Wax nostalgic about and learn from the history of early electronics.
See articles from Radio &
Television News, published 1919 - 1959. All copyrights hereby acknowledged.
Velocity modulation, aka deflection modulation, of
electronic images was evidently considered by some engineers to be potentially disruptive technology
when this article was published in a 1951 issue of Radio & Television News. You can see
from the pictures that the result is an image that today's digital software would render with an 'emboss'
technique. More vertical relief seems to be generated with the analog velocity modulation technique
compared to what my graphics program does when embossing the original photo. At the bottom of the page
is a velocity modulation video demonstration found on YouTube.
By merely adding a single switch and a few wires any electrostatic deflection type set can be converted.
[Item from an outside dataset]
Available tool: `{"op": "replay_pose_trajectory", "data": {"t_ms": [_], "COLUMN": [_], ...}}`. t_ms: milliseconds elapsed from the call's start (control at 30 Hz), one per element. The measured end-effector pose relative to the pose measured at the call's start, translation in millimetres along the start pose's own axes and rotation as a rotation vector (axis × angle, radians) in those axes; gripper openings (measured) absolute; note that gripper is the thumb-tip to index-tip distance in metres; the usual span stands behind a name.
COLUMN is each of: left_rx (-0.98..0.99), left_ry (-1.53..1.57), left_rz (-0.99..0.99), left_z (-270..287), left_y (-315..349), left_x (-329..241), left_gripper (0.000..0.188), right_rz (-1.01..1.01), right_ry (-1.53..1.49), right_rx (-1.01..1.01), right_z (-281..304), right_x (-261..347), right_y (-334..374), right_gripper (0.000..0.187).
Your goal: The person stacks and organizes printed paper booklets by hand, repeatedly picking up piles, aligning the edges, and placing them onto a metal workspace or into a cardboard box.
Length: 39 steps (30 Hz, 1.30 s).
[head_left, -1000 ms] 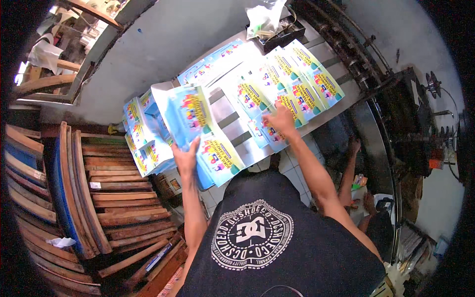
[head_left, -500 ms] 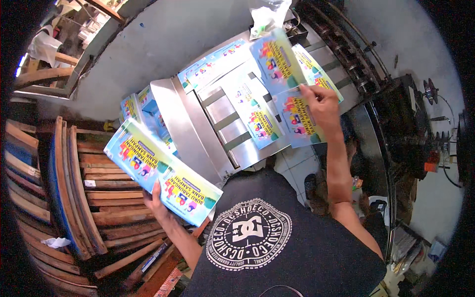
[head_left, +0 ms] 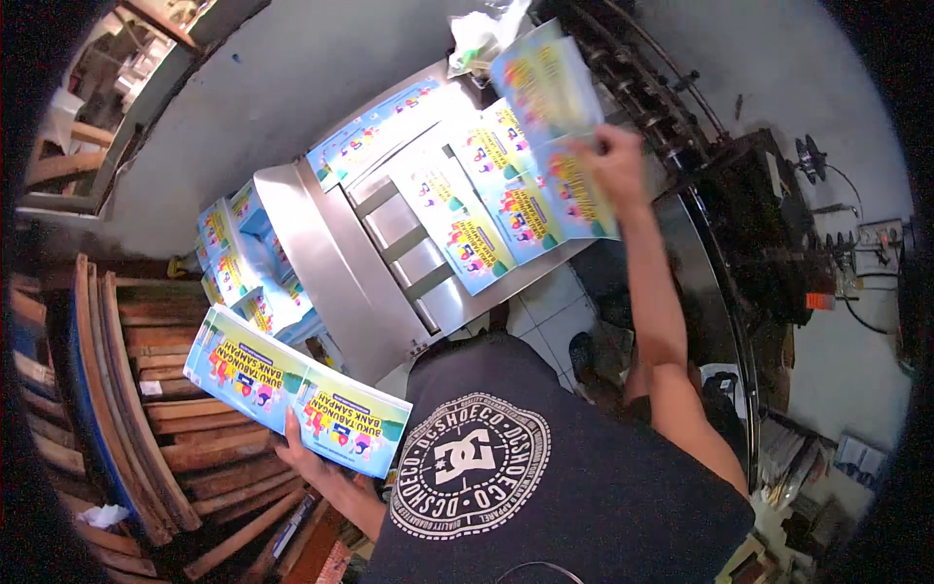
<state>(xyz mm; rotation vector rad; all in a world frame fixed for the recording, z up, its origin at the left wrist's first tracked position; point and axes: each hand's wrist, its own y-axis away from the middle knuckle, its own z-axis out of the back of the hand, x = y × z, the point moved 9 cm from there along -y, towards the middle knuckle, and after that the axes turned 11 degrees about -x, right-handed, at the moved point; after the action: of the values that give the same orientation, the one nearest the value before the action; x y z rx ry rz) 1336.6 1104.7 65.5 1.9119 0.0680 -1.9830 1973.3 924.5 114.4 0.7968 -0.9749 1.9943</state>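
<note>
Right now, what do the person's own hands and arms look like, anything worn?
Left hand and right hand ungloved, wrists without visible bands. Forearms uncovered; right arm bare past the elbow. Black short-sleeved T-shirt with a big round white print. No cables seen along either arm.

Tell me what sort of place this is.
Probably a print workshop: matching printed sheets lie on a metal table, with dark machinery to the right and wooden slats at left.
</note>
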Motion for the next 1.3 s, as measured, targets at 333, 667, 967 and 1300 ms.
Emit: {"op": "replay_pose_trajectory", "data": {"t_ms": [333,667,967,1300], "left_rx": [0.099,0.103,0.207,0.197], "left_ry": [0.034,0.012,0.097,0.047], "left_rz": [0.036,0.037,0.013,-0.109], "left_z": [-35,-31,-42,-46], "left_y": [15,-1,-1,5], "left_x": [-1,4,10,-1], "left_gripper": [0.05,0.056,0.058,0.048], "right_rz": [0.008,0.071,-0.356,-0.437], "right_ry": [0.256,-0.103,-0.966,-1.134], "right_rx": [-0.119,-0.335,-0.157,-0.057], "right_z": [-1,93,79,67], "right_x": [-59,28,6,31], "right_y": [9,-14,-22,-14], "right_gripper": [0.031,0.021,0.02,0.024]}}
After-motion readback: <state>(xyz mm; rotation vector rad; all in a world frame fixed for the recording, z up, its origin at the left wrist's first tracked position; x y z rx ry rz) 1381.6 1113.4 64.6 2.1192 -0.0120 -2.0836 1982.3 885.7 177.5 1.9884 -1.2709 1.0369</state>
Although the operating principles of television system are now well established, in the early stages
of the art a television system was developed which operated quite differently from those in use today.
Prior to the perfection of the modern high-vacuum kinescope, the early gas-filled version of the cathode-ray
tube was incapable of adequate grid control. In view of this fundamental limitation, the idea was conceived
of operating the cathode-ray tube with constant beam current and applying the video voltage to the horizontal
deflection circuit so that the picture information was supplied by changes in the horizontal scanning
velocity of the fluorescent spot on the screen of the cathode-ray tube.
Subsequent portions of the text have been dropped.